Updated: Jan 4, 2020


Marie and Pierre Curie (centre) in their laboratory, Paris


Looking for a subject for her doctoral thesis, Marie Curie decided to look into uranium rays as a possible field of research. The term radioactivity, which describes the phenomenon of radiation caused by atomic decay, was in fact invented by Marie Curie.


Curie's systematic studies of pitchblende and torbernite concluded that these two minerals must contain small quantities of another substance that was far more active than uranium. And by 1898 she discovered that the element “thorium” was also radioactive.

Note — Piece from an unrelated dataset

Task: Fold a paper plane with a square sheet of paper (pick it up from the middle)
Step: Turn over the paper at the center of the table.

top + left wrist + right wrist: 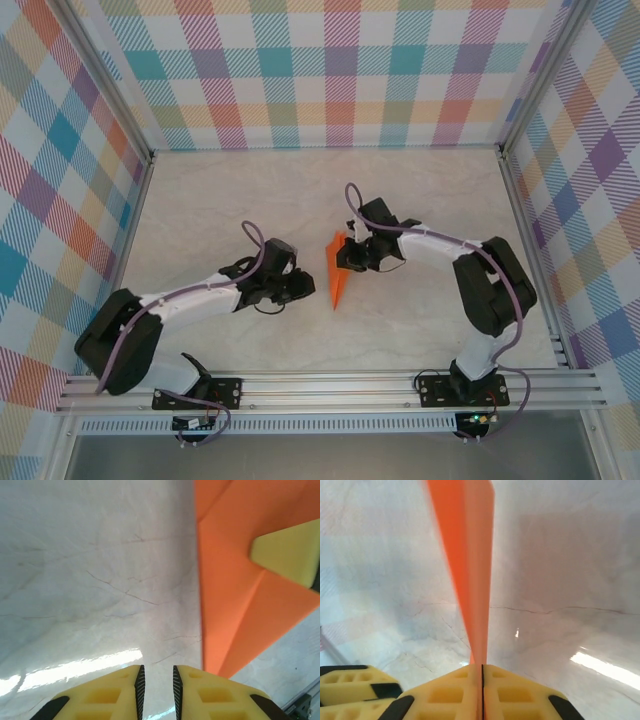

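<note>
Slippage is the risk: the paper plane (338,275), mid-table, is pinched by the right gripper's (482,669) clenched fingers, the left gripper (156,672) slightly parted and empty to its left, so thin paper could twist free.

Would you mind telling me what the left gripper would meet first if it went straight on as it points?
Most likely the bare table: the left gripper aims just beside the orange paper, whose edge lies close to that line. Depth is unclear, so I can't be certain.
</note>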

Pierre Curie increasingly fascinated by her work in 1898 dropped his work on crystals and joined her.


In July 1898, Curie and her husband published a joint paper announcing the existence of an element which they named ”polonium” after her native Poland, whereas on 26 December 1898, the Curies announced the existence of a second element, which they named “radium”.


To prove their existence they then sought to isolate these elements from pitchblende.


On the 20th of April 1902 in their laboratory in Paris, from a ton of pitchblende, one-tenth of a gram of “radium chloride” was successfully separated.

For this work, one year later in 1903 she was awarded her doctorate of science and shared the Nobel Prize in physics with her husband and Henri Becquerel. She was the first woman to win a Nobel Prize.